33195 US forces smartphone giant ZTE to fire its CEO and leadership team

US forces smartphone giant ZTE to fire its CEO and leadership team



Enlarge / Trump with Chinese president Xi Jinping in 2017.

The Chinese smartphone giant ZTE has completely replaced its corporate leadership, naming new people to be CEO, CTO, CFO, and several vice presidents. The new CEO of ZTE will be Xu Ziyang, a former head of ZTE’s German operations who has worked at the company for two decades.

The move comes a week after ZTE named a new board of directors. The US government demanded that ZTE make these changes as a condition of lifting a crippling export ban against the company.

That export ban was the culmination of a years-long conflict between ZTE and the US government over the company’s sale of US technology to Iran and North Korea in violation of US sanctions rules. The US negotiated a settlement deal with ZTE last year, but early this year the US government said that ZTE had failed to keep its promises under the deal.

In April, the US responded by banning US firms from exporting technology to ZTE. Because ZTE’s smartphone business is heavily dependent on Qualcomm chips, Google’s Android operating system, and other American-made technology, the export ban amounted to a corporate death sentence. ZTE suspended operations in May.
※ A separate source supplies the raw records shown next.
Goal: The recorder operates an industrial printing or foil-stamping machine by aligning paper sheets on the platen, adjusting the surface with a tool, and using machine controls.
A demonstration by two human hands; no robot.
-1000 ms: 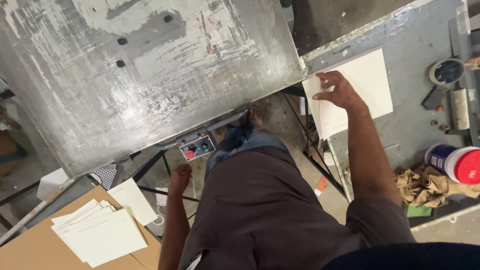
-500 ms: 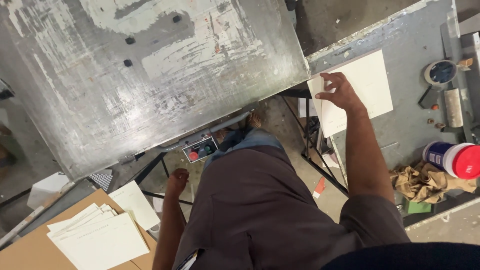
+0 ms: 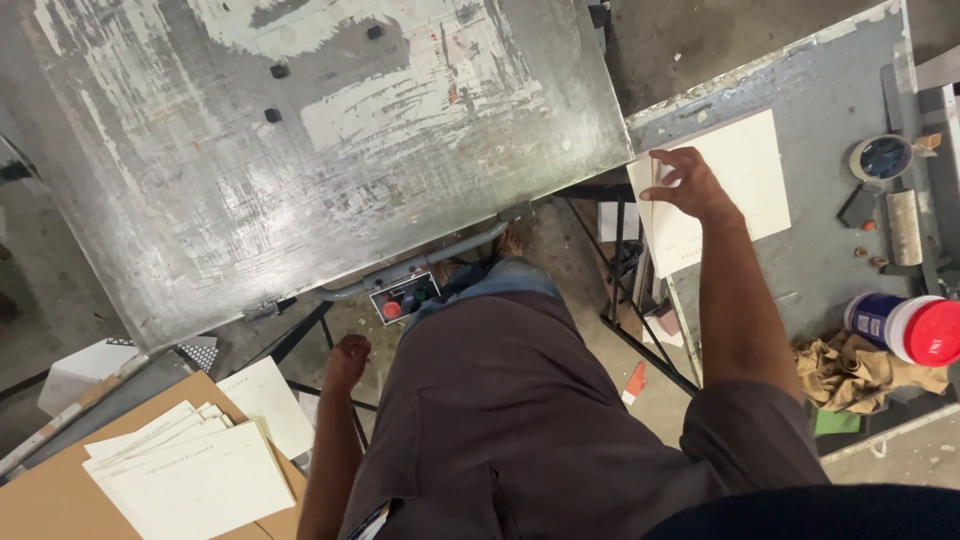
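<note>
Looking down, I see the big scuffed metal plate (image 3: 330,150) filling the upper left, tilted across the view, with a small control box (image 3: 404,298) carrying a red and a green button just under its lower edge. To the right lies the grey worktop (image 3: 830,250), paint-flecked. On it rests a cream sheet (image 3: 735,185), and my right hand (image 3: 685,185) is on the sheet's left edge, fingers spread and curled over that edge, touching it; I cannot tell whether it truly grips the sheet. My left hand (image 3: 348,358) hangs low beside my leg, loosely clenched and holding nothing, just above a single cream sheet (image 3: 268,405) lying below it. At lower left a stack of cream sheets (image 3: 190,475) sits fanned on a brown cardboard surface (image 3: 45,500). Further right on the worktop I see a crumpled brown rag (image 3: 860,370), touching a blue and white tub with a red lid (image 3: 905,328) lying on its side. Near the top right corner sits a tape roll (image 3: 880,158)
</note>
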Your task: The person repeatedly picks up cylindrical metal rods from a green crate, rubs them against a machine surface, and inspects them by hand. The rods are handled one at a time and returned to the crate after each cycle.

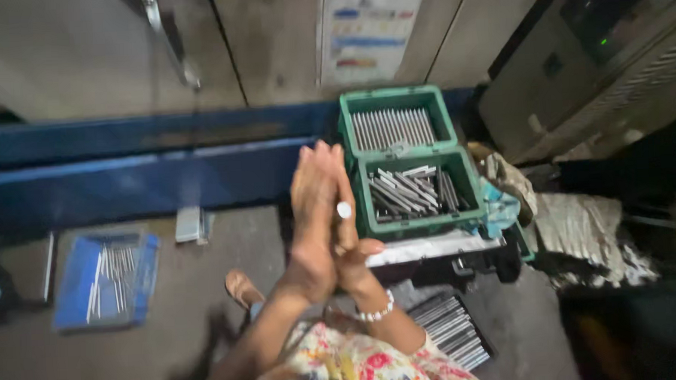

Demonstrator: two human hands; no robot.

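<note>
My left hand [313,206] and my right hand [353,246] are pressed palm to palm in front of me, fingers pointing up and away. A metal rod [344,209] is caught between the palms; only its round, pale end shows at the edge of the hands. A beaded bracelet [377,313] circles my right wrist. Just right of the hands stands a green crate [422,226] of loose metal rods lying crosswise. Behind it, a second green crate [396,98] holds rods laid in a neat row.
A blue tray [75,285] with a few rods lies on the floor at left, a small metal block [189,224] beside it. A black tray of rods [454,332] sits by my knee. My sandalled foot [240,287] shows below the hands. Rags [503,195] and a machine cabinet [588,69] fill the right; a blue beam [128,182] runs behind.
</note>
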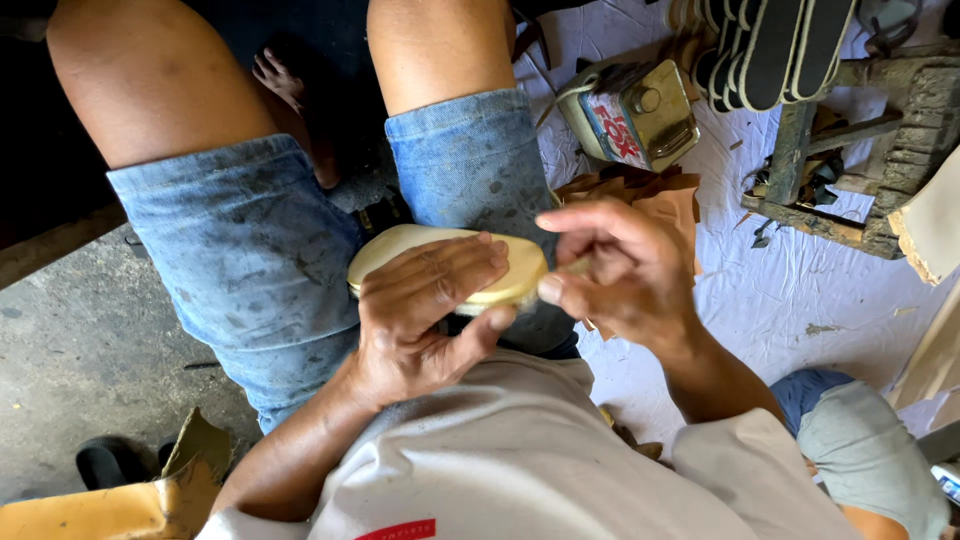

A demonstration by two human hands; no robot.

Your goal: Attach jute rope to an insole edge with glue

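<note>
bottom left corner, a torn piece of yellow cardboard (pixel 120 505) on the grey concrete floor (pixel 70 340), a dark sandal (pixel 105 462) just beside it. above, two bare legs in stained denim shorts (pixel 250 250). centre, the left hand (pixel 425 315) grasps a pale yellow shoe sole (pixel 420 250), fingers laid across its top, thumb under the near edge; the sole rests on the thigh over the shorts. just right, the right hand (pixel 625 275) is clenched round a thin pale stick (pixel 578 265), its tip touching the sole's right end. behind the right hand, brown paper scraps (pixel 665 195) on a white sheet (pixel 790 300). further up, a dented brass-coloured tin can (pixel 630 115). top right, a stack of black soles (pixel 770 50), near a rough wooden stand (pixel 900 130).
</note>
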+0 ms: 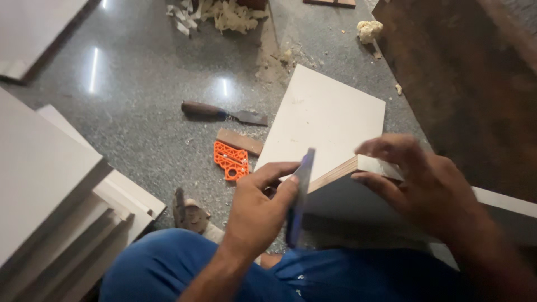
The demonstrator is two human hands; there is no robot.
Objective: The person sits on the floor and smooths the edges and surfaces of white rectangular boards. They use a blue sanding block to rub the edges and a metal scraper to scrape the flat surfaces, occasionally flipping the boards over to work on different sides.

ZTE worked frantically to secure a new deal, and the US imposed relatively harsh terms—a $1 billion fine on top of the $890 million ZTE paid last year, another $400 million in escrow as a deterrent against further misconduct, and a total change in ZTE’s leadership. US export control officials argue that completely replacing ZTE’s leadership team will make it more likely that the company will respect US export control laws in the future.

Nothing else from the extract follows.